The Castle Giant, over 5 metres in diameter, grows in the spectacular Castle Grove in the unprotected Upper Walbran Valley. Photo: Mark Unrau.
Expand Protected Areas Based on Science, Sustain BC Jobs
Vancouver Island is a truly special place. It has some of the world’s finest remaining ancient temperate rainforests; one of the highest qualities of life, and one of the most environmentally conscious populations. Because of all this, Vancouver Island presents one of the best conservation opportunities in the world.This educational report is about a science-based “Vancouver Island Conservation Vision.”
The best available data and latest scientific methodology have been used to create a visionary protected areas proposal that, if implemented, would greatly help to sustain Vancouver Island’s native biodiversity and high quality of life over the long term. This systematic scientific approach to prioritizing lands for protection over entire regions, based on biological criteria, and designing protected areas boundaries based on conservation biology principles, is the most rational approach to conservation. That’s why it is increasingly being used throughout the world by governments, land managers, and environmental organizations. The resulting proposal is called a “Conservation Areas Design” or CAD.

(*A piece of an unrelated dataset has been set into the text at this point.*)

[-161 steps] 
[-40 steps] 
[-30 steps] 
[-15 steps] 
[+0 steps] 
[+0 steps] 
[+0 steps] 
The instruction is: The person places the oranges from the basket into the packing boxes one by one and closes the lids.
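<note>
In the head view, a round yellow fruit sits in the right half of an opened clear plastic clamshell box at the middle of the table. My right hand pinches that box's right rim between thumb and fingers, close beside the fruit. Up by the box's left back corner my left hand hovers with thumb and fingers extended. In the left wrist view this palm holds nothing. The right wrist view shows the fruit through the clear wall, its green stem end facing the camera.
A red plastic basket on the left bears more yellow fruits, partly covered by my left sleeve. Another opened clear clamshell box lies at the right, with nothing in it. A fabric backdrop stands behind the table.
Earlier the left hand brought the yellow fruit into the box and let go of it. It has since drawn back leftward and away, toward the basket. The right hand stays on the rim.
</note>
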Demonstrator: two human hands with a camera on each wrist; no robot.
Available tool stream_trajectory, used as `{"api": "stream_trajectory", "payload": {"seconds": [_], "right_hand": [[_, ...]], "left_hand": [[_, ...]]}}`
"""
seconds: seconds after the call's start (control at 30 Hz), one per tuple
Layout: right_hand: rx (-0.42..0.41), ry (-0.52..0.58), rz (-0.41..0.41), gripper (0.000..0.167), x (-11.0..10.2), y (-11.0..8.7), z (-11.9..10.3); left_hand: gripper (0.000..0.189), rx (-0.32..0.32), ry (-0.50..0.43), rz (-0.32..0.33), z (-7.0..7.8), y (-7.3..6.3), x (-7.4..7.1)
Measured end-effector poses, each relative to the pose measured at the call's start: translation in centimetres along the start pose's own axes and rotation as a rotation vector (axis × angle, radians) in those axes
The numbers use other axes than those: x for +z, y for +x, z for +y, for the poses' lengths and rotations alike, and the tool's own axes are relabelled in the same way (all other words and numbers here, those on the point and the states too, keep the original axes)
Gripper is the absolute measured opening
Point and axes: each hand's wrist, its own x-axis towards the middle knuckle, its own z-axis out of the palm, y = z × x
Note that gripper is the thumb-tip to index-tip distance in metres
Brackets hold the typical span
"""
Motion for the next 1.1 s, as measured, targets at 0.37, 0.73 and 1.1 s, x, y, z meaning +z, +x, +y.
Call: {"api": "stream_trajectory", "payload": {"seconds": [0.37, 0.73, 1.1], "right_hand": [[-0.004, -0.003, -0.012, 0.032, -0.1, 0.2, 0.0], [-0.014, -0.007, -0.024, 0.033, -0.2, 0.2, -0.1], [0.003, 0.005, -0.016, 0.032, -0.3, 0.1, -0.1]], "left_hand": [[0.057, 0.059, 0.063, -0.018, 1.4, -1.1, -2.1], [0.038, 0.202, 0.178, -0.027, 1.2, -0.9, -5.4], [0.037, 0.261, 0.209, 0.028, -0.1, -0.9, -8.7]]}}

Vancouver Island Conservation Vision comes none too soon
Unprotected giant red cedar in the Upper Walbran Valley. Photo: Jeremy Sean Williams
At the current rate of industrial logging on Vancouver Island, there will be simply no options for protecting any more significant tracts of ancient forests on the Island within a couple of decades. As of 2005, only one-fourth of the original ancient forests of Vancouver Island remain - the other three-fourths have been logged off and largely converted into second and third-growth tree plantations that generally lack the old-growth dependent species of the original forests.
Currently, 13% of Vancouver Island’s land base is protected. However, that only translates into 6% of the Island’s low elevation, productive big-tree forests. Much of our protected lands are alpine tundra, subalpine forests, and coastal bog forests. While those ecosystems are important, it’s a simple fact that the low elevation productive forests are where most of the Island’s biodiversity lives, where most of the big trees grow, and where industrial development is the greatest threat.
The current protection level of 6% of Vancouver Island’s productive forests is inadequate for the long-term conservation of biodiversity. The new and rapidly developing discipline of conservation biology shows that small, isolated protected areas - like all of Vancouver Island’s parks with the exception of Strathcona - become “islands of extinction” as developments occur around them, such as clearcuts, logging roads, agriculture, and suburban sprawl. What this means is that species will continue to go extinct even within our parks and protected areas if they’re too small and isolated from other natural areas to sustain viable populations. Wide-ranging species like wolves and goshawks and sensitive species like marbled murrelets (an old growth nesting seabird) are particularly at risk.
The Vancouver Island Conservation Vision proposes 41% of Vancouver Island be fully protected from development. This is about the same percentage of land that conservation biologists have recommended be protected province-wide.
The time is long overdue for a reinvigorated citizen-lead push for the expansion of protected areas across Vancouver Island to meet the minimum biological needs of the ecosystems and to break the arbitrary, non-scientific 13% cap on protection set for Vancouver Island by successive BC governments for over a decade.
Because conservation can’t happen on a large scale over the long run unless the immediate needs of people are also met, we’re also proposing that BC’s system of forestry be revised so that forestry employment levels can be maintained even as the unsustainable rate of logging is reduced.
By banning the export of raw logs out of the country, establishing regional log markets where logs are made available for value-added wood manufacturers who employ more workers, and expanding Community Forest tenures where the benefits of logging are maximized and retained in rural communities, the manufacturing sector can be expanded while cut levels are reduced. By protecting public lands from privatization and restoring and strengthening laws to protect workers, well-paid union jobs can be sustained. At the same time, Vancouver Island’s tourism industry, our number one employer, will also benefit from an expanded parks system and a reduced rate of cut.
Most importantly, it must be recognized that the majority of land on Vancouver Island is also unceded First Nations territory. First Nations are the rightful owners of their lands. Only meaningful consultation and accommodation of First Nations interests by the BC government will ensure that adequate conservation measures can take effect and persist over time.
The time is overdue for the BC government to undertake a renewed, systematic Protected Areas Strategy for Vancouver Island, based on conservation biology science.